Since I'm slightly terrified of plastic surgery, Kybella appealed to me because it doesn't require surgery, but still has permanent effects. The process essentially injects acid that "pops" any fat cells into your chin region. And while there is still recovery time (around six to eight weeks), the recovery period is only marked by a mild swelling that you can simply cover up with a scarf or turtleneck.
Still, the process was not immediate, and isn't for everyone. The important thing is to go to someone who knows what they're doing first: "You should only be seeing facial plastic surgeons, plastic surgeons, or dermatologists who are board-certified," Dr. Liotta says. "The neck is actually a really complex place of rejuvenation, so it's important to have relationships with them so they know if it's right for you. It's not one-size-fits-all." Oftentimes, people require anywhere from two to four treatments to see more obvious results, spaced out six to eight weeks apart.
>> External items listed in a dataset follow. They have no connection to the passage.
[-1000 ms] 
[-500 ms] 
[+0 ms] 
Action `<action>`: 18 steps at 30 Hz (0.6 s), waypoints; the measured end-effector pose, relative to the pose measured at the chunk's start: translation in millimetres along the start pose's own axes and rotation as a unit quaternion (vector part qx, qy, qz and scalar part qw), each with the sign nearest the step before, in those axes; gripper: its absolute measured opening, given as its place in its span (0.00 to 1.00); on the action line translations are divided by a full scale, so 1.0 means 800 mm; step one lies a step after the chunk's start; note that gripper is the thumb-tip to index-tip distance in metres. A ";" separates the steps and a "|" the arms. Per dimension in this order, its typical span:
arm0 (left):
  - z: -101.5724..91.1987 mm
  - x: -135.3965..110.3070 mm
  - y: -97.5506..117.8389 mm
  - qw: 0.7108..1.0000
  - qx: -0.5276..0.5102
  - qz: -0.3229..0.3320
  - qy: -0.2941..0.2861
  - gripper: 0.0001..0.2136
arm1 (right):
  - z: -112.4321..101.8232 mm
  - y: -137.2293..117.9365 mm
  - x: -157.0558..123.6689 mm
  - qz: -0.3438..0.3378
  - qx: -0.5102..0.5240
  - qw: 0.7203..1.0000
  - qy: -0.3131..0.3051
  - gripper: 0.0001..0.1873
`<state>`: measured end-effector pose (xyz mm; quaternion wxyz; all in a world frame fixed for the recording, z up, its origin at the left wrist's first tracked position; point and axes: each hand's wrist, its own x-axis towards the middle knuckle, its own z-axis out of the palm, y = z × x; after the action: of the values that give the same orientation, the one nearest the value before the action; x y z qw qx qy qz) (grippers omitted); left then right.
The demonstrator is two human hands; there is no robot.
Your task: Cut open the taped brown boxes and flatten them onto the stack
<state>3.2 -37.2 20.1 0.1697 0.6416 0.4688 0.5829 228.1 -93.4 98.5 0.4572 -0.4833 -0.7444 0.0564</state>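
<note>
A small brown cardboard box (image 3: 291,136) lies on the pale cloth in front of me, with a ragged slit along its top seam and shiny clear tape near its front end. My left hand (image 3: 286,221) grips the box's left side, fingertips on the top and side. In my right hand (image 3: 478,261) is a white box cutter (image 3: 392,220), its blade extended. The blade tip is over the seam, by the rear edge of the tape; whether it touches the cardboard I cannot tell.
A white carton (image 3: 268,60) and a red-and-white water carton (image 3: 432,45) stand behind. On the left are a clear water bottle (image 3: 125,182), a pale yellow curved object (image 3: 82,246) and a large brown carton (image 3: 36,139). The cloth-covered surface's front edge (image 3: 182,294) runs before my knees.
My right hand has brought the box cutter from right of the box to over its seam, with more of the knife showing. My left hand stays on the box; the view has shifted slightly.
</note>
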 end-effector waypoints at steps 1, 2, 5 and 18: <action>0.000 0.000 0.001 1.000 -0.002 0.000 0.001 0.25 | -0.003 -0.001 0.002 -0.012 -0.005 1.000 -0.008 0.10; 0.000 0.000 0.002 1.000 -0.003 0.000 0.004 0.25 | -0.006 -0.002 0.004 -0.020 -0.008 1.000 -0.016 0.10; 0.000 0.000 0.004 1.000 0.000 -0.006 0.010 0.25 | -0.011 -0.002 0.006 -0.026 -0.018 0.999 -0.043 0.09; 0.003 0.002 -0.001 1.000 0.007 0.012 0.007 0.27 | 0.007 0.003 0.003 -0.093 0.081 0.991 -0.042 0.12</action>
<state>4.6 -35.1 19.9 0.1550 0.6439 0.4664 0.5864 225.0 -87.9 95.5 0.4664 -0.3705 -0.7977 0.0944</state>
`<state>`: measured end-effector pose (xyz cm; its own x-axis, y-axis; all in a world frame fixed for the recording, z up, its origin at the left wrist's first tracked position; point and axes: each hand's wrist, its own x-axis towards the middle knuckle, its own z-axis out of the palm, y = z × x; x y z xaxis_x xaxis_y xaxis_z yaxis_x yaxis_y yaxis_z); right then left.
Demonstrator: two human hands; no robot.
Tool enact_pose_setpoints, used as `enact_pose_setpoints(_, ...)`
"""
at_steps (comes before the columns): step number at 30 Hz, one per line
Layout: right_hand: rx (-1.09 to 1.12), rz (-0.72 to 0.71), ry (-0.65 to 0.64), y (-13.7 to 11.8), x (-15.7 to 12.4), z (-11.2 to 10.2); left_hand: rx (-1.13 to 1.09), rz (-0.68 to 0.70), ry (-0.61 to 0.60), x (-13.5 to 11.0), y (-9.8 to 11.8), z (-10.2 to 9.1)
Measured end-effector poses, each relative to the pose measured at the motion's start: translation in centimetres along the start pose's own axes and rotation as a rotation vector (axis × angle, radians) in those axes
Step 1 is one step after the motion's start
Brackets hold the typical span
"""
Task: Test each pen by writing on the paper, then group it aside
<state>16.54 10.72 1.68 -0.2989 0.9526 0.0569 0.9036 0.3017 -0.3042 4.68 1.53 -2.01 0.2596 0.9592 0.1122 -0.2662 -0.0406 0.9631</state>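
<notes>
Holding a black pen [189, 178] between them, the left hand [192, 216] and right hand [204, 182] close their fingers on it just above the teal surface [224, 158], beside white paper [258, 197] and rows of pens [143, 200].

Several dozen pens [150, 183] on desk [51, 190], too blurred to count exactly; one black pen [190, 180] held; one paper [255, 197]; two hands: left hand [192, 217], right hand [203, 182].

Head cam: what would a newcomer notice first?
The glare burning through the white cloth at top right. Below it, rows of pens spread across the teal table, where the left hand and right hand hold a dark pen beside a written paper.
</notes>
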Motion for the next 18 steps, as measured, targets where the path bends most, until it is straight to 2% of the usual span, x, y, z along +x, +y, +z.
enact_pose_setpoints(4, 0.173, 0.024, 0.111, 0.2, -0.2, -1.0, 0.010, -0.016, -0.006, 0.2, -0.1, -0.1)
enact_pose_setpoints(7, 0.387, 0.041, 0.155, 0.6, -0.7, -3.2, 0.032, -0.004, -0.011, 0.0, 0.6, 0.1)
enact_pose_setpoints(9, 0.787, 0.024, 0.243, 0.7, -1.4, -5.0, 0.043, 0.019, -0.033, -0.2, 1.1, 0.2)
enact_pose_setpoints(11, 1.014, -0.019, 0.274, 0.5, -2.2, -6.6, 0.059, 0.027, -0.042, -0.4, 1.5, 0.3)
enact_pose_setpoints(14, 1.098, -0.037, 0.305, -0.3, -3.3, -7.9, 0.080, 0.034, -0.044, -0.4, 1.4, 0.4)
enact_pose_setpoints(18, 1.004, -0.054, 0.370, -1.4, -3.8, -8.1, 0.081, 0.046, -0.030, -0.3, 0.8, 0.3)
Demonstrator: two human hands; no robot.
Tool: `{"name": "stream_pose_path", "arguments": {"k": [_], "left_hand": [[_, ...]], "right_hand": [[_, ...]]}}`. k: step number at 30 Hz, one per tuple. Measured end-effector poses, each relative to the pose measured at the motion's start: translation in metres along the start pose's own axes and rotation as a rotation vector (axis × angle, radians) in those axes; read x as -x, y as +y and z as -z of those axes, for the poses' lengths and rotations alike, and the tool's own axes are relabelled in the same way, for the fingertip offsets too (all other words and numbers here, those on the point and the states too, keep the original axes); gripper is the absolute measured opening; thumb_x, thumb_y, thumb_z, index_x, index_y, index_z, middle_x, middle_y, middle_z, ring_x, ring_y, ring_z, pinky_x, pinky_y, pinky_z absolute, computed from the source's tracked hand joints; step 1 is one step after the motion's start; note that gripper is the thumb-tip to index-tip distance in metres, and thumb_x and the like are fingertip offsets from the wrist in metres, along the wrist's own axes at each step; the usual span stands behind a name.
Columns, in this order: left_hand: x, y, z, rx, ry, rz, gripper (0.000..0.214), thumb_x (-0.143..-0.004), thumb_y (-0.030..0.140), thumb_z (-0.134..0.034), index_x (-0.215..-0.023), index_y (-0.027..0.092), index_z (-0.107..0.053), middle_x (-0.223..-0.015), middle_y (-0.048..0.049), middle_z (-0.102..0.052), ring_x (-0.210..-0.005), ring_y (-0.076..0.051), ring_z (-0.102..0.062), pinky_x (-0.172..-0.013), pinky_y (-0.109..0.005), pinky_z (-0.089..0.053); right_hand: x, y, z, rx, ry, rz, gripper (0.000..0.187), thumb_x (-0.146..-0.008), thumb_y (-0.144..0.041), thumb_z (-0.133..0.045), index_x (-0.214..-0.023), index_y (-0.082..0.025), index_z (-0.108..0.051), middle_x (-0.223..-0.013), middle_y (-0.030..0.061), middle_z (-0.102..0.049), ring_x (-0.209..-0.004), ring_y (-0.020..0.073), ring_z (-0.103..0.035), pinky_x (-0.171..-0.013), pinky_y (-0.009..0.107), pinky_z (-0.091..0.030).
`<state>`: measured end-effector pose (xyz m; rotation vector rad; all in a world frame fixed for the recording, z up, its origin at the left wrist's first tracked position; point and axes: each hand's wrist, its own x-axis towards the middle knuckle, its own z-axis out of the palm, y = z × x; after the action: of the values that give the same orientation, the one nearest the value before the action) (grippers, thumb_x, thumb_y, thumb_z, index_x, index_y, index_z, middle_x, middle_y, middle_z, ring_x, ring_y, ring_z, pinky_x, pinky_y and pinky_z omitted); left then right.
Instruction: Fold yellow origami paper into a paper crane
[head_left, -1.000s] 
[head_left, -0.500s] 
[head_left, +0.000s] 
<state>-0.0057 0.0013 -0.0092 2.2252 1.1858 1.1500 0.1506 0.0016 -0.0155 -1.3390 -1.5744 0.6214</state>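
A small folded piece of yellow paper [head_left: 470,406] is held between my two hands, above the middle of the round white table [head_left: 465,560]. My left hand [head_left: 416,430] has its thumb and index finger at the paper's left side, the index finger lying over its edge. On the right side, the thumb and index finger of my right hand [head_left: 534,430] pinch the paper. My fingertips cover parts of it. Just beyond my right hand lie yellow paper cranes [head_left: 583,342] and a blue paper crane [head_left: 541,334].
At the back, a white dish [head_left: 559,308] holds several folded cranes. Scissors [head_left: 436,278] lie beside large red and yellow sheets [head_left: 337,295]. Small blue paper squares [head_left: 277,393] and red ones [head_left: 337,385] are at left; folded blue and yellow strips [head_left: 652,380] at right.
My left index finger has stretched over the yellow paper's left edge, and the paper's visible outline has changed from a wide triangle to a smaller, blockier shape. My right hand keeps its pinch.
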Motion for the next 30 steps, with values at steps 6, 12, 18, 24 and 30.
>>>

Nor was the experience entirely pleasant. The acid causes a slight burning, itchy sensation, and for the first few days, the burning liquid sat under my skin, more annoyingly unpleasant than outright painful. It took six weeks for most of it to go away, but I can still feel the residual acid working in my chin, with a pain slightly more intense than a scab.
So, was it worth it? Watch the video above to see the process and results of my first treatment — and you'll see why I'm going back for round two. Having made it through some of the roughest years of my life, I want my jawline to be so cut, I'll look like a fucking superhero.